BEGIN
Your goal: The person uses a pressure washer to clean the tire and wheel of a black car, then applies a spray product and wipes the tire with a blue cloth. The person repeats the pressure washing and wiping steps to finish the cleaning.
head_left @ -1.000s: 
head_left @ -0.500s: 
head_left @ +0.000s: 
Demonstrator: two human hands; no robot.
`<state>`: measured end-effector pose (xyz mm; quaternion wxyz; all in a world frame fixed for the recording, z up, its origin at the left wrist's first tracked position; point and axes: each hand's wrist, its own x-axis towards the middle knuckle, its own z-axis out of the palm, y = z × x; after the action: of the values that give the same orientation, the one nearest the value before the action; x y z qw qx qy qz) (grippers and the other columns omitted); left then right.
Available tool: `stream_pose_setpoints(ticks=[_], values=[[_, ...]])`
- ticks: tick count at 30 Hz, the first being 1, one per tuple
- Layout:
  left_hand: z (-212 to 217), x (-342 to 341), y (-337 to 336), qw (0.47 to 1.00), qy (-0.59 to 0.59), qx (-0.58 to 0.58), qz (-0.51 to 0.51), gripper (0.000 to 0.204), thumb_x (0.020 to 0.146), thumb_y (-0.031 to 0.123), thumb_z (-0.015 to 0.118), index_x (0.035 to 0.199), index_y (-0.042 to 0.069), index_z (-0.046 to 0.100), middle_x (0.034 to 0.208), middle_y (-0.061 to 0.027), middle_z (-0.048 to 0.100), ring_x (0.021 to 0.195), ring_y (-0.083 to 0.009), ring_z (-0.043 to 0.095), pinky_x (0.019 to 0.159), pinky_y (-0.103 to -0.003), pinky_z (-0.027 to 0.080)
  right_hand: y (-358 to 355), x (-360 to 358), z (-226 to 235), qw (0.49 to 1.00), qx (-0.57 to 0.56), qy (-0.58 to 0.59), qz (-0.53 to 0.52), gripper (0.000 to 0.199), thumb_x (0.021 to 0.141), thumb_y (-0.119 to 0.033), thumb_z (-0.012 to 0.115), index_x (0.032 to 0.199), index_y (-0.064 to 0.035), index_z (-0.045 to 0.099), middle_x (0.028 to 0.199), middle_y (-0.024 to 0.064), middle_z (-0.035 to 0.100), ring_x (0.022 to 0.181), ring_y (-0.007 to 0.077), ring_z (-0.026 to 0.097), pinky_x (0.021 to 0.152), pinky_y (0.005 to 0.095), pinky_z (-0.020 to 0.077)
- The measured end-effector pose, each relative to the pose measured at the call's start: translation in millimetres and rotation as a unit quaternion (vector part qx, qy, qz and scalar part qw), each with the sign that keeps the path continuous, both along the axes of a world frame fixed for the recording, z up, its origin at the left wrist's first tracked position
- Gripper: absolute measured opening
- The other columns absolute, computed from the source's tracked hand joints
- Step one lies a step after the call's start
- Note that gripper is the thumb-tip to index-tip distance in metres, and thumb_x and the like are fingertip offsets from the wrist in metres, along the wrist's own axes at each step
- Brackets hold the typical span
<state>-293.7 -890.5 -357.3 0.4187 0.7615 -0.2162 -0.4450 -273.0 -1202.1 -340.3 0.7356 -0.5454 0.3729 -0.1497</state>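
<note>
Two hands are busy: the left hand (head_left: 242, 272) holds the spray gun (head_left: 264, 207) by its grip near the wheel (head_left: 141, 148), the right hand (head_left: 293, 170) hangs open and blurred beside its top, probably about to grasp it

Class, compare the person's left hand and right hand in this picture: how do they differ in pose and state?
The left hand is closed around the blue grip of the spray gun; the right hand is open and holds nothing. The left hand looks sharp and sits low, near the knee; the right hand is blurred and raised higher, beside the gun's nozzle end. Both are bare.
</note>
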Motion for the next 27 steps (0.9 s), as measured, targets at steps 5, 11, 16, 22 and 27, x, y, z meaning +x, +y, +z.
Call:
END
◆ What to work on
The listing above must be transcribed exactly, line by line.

◆ Answer for this exercise
Your goal: The person uses a pressure washer to clean the tire and wheel of a black car, then applies a spray product and wipes the tire with a blue cloth. The person repeats the pressure washing and wiping steps to finish the cleaning.
head_left @ -1.000s: 
head_left @ -0.500s: 
head_left @ +0.000s: 
Demonstrator: two human hands; no robot.
`<state>`: measured end-effector pose (xyz mm; quaternion wxyz; all in a world frame fixed for the recording, z up, its origin at the left wrist's first tracked position; point and axes: each hand's wrist, its own x-axis towards the middle knuckle, its own z-axis out of the palm, y = z × x; after the action: of the values that give the same orientation, the one nearest the value before the action; x y z qw qx qy qz) (grippers and the other columns omitted); left then right.
Available tool: `stream_pose_setpoints(ticks=[_], values=[[_, ...]])`
- ticks: tick count at 30 Hz, the first being 1, one per tuple
- Layout:
  left_hand: z (-212 to 217), x (-342 to 341), y (-337 to 336), qw (0.47 to 1.00), qy (-0.59 to 0.59), qx (-0.58 to 0.58), qz (-0.51 to 0.51), gripper (0.000 to 0.204), thumb_x (0.020 to 0.146), thumb_y (-0.031 to 0.123), thumb_z (-0.015 to 0.118), index_x (0.035 to 0.199), index_y (-0.042 to 0.069), index_z (-0.046 to 0.100), middle_x (0.034 to 0.208), middle_y (-0.061 to 0.027), middle_z (-0.048 to 0.100), ring_x (0.021 to 0.195), ring_y (-0.083 to 0.009), ring_z (-0.043 to 0.095), pinky_x (0.019 to 0.159), pinky_y (-0.103 to -0.003), pinky_z (-0.027 to 0.080)
  right_hand: y (-358 to 355), x (-360 to 358), z (-226 to 235), qw (0.49 to 1.00), qx (-0.57 to 0.56), qy (-0.58 to 0.59), qz (-0.53 to 0.52), gripper (0.000 to 0.199), thumb_x (0.021 to 0.141), thumb_y (-0.119 to 0.033), thumb_z (-0.012 to 0.115), index_x (0.032 to 0.199), index_y (-0.064 to 0.035), index_z (-0.045 to 0.099), middle_x (0.028 to 0.199), middle_y (-0.024 to 0.064), middle_z (-0.035 to 0.100), ring_x (0.022 to 0.181), ring_y (-0.007 to 0.077), ring_z (-0.026 to 0.097), pinky_x (0.021 to 0.152), pinky_y (0.005 to 0.095), pinky_z (-0.020 to 0.077)
- The measured end-effector pose, each relative to the pose measured at the call's start: translation in millimetres and rotation as a unit quaternion (vector part qx, qy, qz and scalar part qw), each with the sign that keeps the path continuous, both along the axes of a world frame fixed for the recording, z up, its origin at the left wrist's first tracked position
- Gripper: absolute measured opening
- The other columns absolute, computed from the source's tracked hand joints
- Step one lies a step after the call's start
- Note that gripper is the thumb-tip to index-tip distance in metres, and thumb_x and the like are fingertip offsets from the wrist in metres, along the wrist's own axes at each step
- Brackets hold the typical span
<state>-293.7 -890.5 -357.3 0.4187 0.7615 -0.2162 -0.4450 -273.0 -1202.1 -340.3 0.7356 -0.5454 0.3729 -0.1497</state>
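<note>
Two hands are busy: the left hand (head_left: 242, 272) holds the spray gun (head_left: 264, 207) by its grip near the wheel (head_left: 141, 148), the right hand (head_left: 293, 170) hangs open and blurred beside its top, probably about to grasp it

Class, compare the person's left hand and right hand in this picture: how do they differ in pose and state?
The left hand is closed around the blue grip of the spray gun; the right hand is open and holds nothing. The left hand looks sharp and sits low, near the knee; the right hand is blurred and raised higher, beside the gun's nozzle end. Both are bare.
</note>
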Motion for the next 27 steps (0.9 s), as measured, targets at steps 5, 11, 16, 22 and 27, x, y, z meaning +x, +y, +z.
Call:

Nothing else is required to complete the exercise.